Task brief:
Please reproduce each line of the data below as it stands.

Records from a dataset
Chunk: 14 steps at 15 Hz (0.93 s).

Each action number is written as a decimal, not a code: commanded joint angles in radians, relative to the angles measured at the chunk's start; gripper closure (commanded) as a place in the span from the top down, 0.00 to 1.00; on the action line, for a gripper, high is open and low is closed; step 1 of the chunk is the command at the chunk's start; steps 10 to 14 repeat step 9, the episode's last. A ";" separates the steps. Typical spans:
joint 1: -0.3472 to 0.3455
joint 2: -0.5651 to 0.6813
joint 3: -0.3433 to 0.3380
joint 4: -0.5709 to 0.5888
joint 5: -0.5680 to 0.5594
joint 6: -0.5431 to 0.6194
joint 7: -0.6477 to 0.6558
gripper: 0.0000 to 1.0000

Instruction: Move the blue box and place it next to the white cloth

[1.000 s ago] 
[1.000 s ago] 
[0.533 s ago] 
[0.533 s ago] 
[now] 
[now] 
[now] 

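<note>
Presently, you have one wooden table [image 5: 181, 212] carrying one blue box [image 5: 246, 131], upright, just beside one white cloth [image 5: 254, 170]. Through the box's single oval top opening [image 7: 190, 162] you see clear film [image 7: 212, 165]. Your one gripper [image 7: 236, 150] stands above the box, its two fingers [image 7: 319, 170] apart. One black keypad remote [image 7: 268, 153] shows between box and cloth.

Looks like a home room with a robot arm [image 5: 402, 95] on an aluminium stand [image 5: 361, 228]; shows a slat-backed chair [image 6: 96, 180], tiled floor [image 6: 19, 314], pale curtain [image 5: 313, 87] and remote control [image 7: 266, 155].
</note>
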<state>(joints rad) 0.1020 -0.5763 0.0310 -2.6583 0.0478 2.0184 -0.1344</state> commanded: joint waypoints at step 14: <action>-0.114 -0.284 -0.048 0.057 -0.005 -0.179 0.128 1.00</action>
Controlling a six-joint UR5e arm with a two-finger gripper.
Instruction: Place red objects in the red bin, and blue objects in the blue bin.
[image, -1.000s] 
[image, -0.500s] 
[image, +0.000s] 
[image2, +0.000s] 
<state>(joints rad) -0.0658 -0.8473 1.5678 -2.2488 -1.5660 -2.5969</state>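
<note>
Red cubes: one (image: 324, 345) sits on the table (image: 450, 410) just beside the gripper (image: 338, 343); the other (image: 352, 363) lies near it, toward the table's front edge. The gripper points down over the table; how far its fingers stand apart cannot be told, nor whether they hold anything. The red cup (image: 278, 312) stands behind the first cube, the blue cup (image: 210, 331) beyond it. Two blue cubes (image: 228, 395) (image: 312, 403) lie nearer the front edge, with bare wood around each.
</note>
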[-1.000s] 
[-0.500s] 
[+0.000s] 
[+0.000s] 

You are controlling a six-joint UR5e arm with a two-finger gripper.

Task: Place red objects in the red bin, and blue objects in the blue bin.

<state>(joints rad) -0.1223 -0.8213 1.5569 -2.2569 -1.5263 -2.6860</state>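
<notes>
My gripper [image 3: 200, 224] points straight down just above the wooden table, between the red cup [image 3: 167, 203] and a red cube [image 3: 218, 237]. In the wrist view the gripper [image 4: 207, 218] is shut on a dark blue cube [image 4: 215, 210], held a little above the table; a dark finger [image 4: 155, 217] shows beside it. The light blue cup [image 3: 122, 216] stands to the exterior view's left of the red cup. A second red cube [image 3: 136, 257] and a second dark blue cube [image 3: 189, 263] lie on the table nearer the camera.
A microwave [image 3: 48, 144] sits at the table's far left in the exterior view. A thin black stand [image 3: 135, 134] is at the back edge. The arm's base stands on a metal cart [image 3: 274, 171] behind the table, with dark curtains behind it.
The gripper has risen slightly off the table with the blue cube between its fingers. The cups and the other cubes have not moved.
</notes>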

Completed exercise:
Chunk: 14 steps at 15 Hz (0.93 s).

Each action number is written as a decimal, not a code: commanded joint angles in radians, relative to the angles measured at the chunk's start; gripper closure (commanded) as a place in the span from the top down, 0.00 to 1.00; on the action line, for a gripper, high is open and low is closed; step 1 of the chunk is the command at the chunk's start; steps 10 to 14 repeat step 9, the episode's last. A ";" separates the steps. Typical spans:
joint 1: -0.3472 to 0.3455
joint 2: -0.5651 to 0.6813
joint 3: -0.3433 to 0.3380
joint 4: -0.5709 to 0.5888
joint 5: -0.5680 to 0.5594
joint 6: -0.5431 to 0.6194
joint 7: -0.6477 to 0.6558
gripper: 0.0000 to 1.0000

Instruction: Move the blue box and place it next to the white cloth

[1.000 s ago] 
[1.000 s ago] 
[0.533 s ago] 
[0.533 s ago] 
[now] 
[now] 
[now] 

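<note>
Presently, you have one wooden table [image 5: 181, 212] carrying one blue box [image 5: 246, 131], upright, just beside one white cloth [image 5: 254, 170]. Through the box's single oval top opening [image 7: 190, 162] you see clear film [image 7: 212, 165]. Your one gripper [image 7: 236, 150] stands above the box, its two fingers [image 7: 319, 170] apart. One black keypad remote [image 7: 268, 153] shows between box and cloth.

Looks like a home room with a robot arm [image 5: 402, 95] on an aluminium stand [image 5: 361, 228]; shows a slat-backed chair [image 6: 96, 180], tiled floor [image 6: 19, 314], pale curtain [image 5: 313, 87] and remote control [image 7: 266, 155].
</note>
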<state>(joints rad) 0.1020 -0.5763 0.0310 -2.6583 0.0478 2.0184 -0.1344</state> commanded: joint waypoints at step 14: <action>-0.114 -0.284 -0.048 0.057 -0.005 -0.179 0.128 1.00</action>
Controlling a six-joint UR5e arm with a two-finger gripper.
Instruction: Place red objects in the red bin, and blue objects in the blue bin.
[image, -1.000s] 
[image, -0.500s] 
[image, +0.000s] 
[image2, +0.000s] 
<state>(joints rad) -0.0658 -0.8473 1.5678 -2.2488 -1.5660 -2.5969</state>
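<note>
Red cubes: one (image: 324, 345) sits on the table (image: 450, 410) just beside the gripper (image: 338, 343); the other (image: 352, 363) lies near it, toward the table's front edge. The gripper points down over the table; how far its fingers stand apart cannot be told, nor whether they hold anything. The red cup (image: 278, 312) stands behind the first cube, the blue cup (image: 210, 331) beyond it. Two blue cubes (image: 228, 395) (image: 312, 403) lie nearer the front edge, with bare wood around each.
</note>
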[-1.000s] 
[-0.500s] 
[+0.000s] 
[+0.000s] 

You are controlling a six-joint UR5e arm with a two-finger gripper.

Task: Place red objects in the red bin, and blue objects in the blue bin.

<state>(joints rad) -0.1223 -0.8213 1.5569 -2.2569 -1.5263 -2.6860</state>
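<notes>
My gripper [image 3: 200, 224] points straight down just above the wooden table, between the red cup [image 3: 167, 203] and a red cube [image 3: 218, 237]. In the wrist view the gripper [image 4: 207, 218] is shut on a dark blue cube [image 4: 215, 210], held a little above the table; a dark finger [image 4: 155, 217] shows beside it. The light blue cup [image 3: 122, 216] stands to the exterior view's left of the red cup. A second red cube [image 3: 136, 257] and a second dark blue cube [image 3: 189, 263] lie on the table nearer the camera.
A microwave [image 3: 48, 144] sits at the table's far left in the exterior view. A thin black stand [image 3: 135, 134] is at the back edge. The arm's base stands on a metal cart [image 3: 274, 171] behind the table, with dark curtains behind it.
The gripper has risen slightly off the table with the blue cube between its fingers. The cups and the other cubes have not moved.
</notes>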

For this exercise, nothing more remains to be given.